• YOUR INSTRUCTIONS:
The copy should hold exactly the lines below from the one that contains "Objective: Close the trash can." through the one that contains "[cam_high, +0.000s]" and nothing else, so no pictures.

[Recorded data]
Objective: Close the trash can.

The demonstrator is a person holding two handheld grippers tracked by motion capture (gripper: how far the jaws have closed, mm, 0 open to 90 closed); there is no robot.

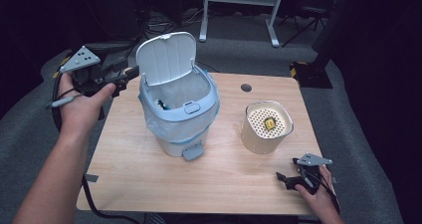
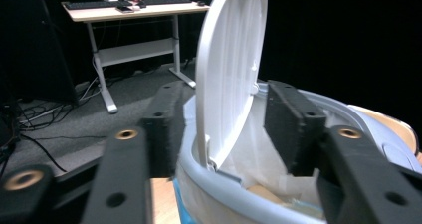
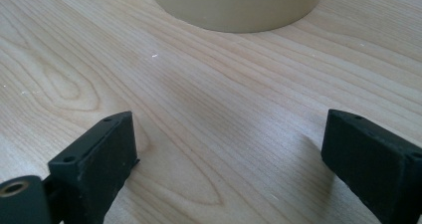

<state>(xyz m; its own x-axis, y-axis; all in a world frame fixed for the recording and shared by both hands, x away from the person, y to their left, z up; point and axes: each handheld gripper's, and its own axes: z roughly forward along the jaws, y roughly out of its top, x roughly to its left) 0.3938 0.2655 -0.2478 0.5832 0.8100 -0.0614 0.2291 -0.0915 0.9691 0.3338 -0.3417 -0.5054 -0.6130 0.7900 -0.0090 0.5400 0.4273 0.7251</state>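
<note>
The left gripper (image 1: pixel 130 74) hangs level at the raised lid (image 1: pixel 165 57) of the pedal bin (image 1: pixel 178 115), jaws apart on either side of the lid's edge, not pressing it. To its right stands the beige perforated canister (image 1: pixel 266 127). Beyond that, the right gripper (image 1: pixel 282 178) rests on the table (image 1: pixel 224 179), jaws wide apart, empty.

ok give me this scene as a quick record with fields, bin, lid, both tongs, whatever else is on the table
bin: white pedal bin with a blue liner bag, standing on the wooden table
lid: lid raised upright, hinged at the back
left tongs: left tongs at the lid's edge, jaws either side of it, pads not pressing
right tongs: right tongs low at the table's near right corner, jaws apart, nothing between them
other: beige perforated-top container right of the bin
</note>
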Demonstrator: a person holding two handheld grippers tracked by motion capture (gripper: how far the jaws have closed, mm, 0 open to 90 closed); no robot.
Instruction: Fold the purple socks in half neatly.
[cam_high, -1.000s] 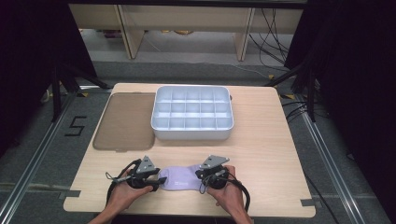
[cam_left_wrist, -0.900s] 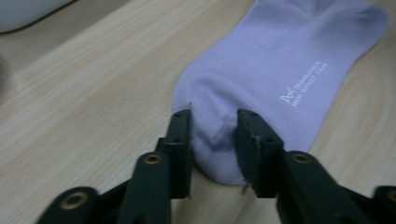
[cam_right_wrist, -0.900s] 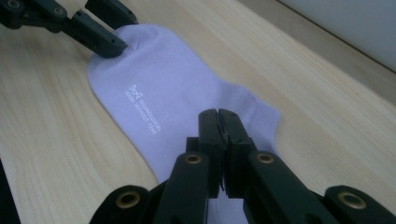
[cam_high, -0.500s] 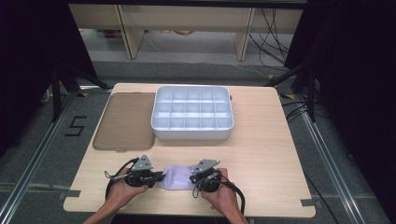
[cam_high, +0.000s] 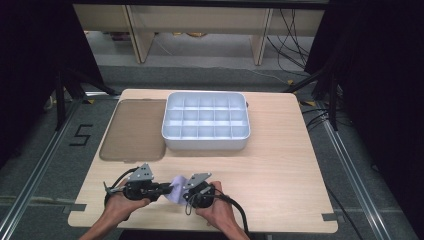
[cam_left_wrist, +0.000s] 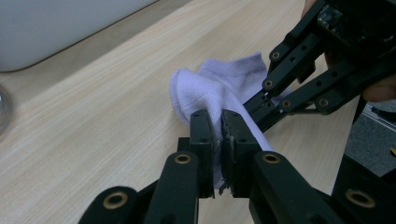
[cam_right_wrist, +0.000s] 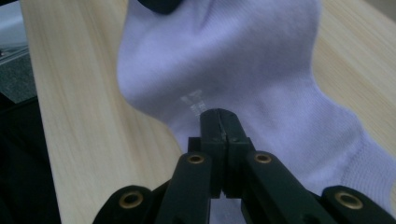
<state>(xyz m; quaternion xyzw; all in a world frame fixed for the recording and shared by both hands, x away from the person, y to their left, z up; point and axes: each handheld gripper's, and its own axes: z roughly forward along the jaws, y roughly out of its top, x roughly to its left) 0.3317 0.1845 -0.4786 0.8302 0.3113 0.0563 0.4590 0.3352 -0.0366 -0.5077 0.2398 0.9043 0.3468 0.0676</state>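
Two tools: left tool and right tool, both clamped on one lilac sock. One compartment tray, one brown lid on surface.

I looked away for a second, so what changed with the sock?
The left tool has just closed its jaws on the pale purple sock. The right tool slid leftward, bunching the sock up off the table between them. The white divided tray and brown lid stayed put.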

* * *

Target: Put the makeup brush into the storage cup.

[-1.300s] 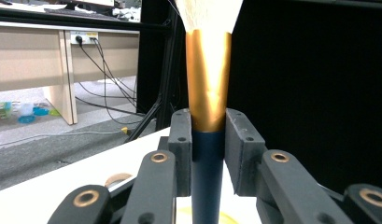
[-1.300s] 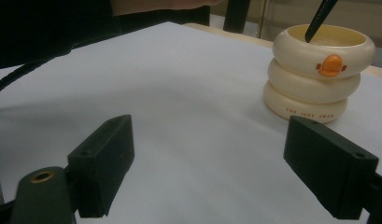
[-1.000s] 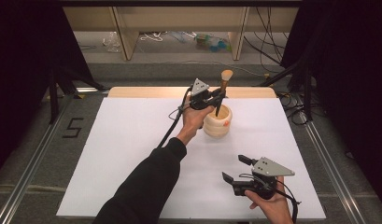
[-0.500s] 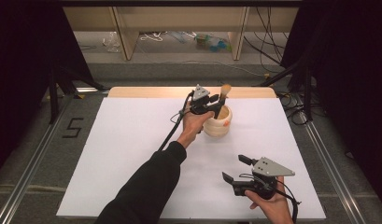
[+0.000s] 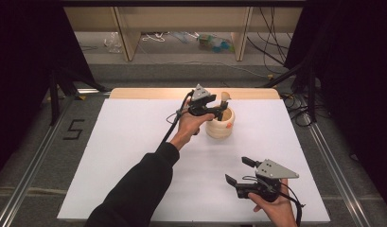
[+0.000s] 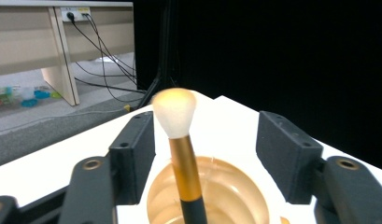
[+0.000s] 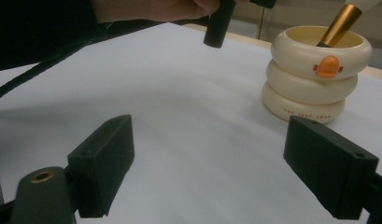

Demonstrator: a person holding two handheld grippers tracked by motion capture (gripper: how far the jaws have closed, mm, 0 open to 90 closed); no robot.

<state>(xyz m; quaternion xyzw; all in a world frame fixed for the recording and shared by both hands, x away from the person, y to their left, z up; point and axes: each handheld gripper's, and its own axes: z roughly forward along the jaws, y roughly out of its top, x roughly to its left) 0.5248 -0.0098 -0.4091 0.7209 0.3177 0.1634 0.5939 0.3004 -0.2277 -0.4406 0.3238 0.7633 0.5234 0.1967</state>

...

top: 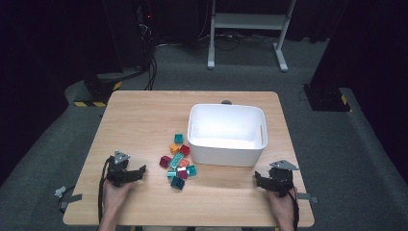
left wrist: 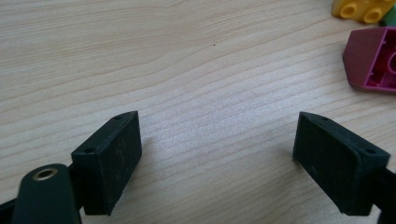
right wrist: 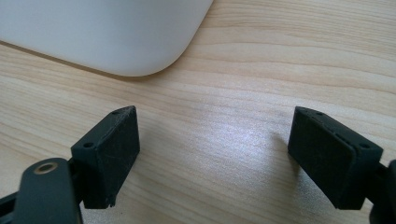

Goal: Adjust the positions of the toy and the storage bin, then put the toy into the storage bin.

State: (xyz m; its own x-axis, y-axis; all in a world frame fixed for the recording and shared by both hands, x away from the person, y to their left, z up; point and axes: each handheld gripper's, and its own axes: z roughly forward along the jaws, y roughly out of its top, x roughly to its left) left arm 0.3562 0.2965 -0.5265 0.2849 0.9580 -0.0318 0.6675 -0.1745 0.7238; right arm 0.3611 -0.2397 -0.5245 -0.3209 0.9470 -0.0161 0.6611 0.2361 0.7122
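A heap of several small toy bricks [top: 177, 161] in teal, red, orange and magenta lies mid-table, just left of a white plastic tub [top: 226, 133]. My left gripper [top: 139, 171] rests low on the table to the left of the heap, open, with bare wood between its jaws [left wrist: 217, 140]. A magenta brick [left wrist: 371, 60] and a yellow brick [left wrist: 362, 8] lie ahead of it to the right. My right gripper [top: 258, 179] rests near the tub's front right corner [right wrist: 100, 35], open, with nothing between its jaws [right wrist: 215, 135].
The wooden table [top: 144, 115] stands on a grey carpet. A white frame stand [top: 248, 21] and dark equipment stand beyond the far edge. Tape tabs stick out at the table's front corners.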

• SOLUTION TO THE PROBLEM:
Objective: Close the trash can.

The demonstrator is a person holding two handheld grippers tracked by motion capture (gripper: how far the jaws have closed, mm, 0 open to 90 closed); there is no robot.


<state>(xyz m; its own x-axis, y-axis; all in a world frame fixed for the recording and shared by both hands, x away from the person, y to their left, z up; point and axes: each handheld gripper's, and its own axes: z roughly forward along the jaws, y roughly out of its top, x roughly to its left) 0.3938 0.2655 -0.2478 0.5832 0.8100 -0.0614 0.2291 -0.0915 0.9691 0.3338 -0.3417 -0.5054 -0.6130 0.7900 -0.0090 0.5400 0.4273 0.7251</state>
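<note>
The left gripper (image 1: pixel 130 74) hangs level at the raised lid (image 1: pixel 165 57) of the pedal bin (image 1: pixel 178 115), jaws apart on either side of the lid's edge, not pressing it. To its right stands the beige perforated canister (image 1: pixel 266 127). Beyond that, the right gripper (image 1: pixel 282 178) rests on the table (image 1: pixel 224 179), jaws wide apart, empty.

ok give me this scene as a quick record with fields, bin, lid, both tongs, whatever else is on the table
bin: white pedal bin with a blue liner bag, standing on the wooden table
lid: lid raised upright, hinged at the back
left tongs: left tongs at the lid's edge, jaws either side of it, pads not pressing
right tongs: right tongs low at the table's near right corner, jaws apart, nothing between them
other: beige perforated-top container right of the bin
</note>
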Demonstrator: a person holding two handheld grippers tracked by motion capture (gripper: how far the jaws have closed, mm, 0 open to 90 closed); no robot.
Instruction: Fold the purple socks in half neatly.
[cam_high, -1.000s] 
[cam_left_wrist, -0.900s] 
[cam_right_wrist, -0.900s] 
[cam_high, -0.500s] 
[cam_high, +0.000s] 

Nothing remains to be added to the exercise.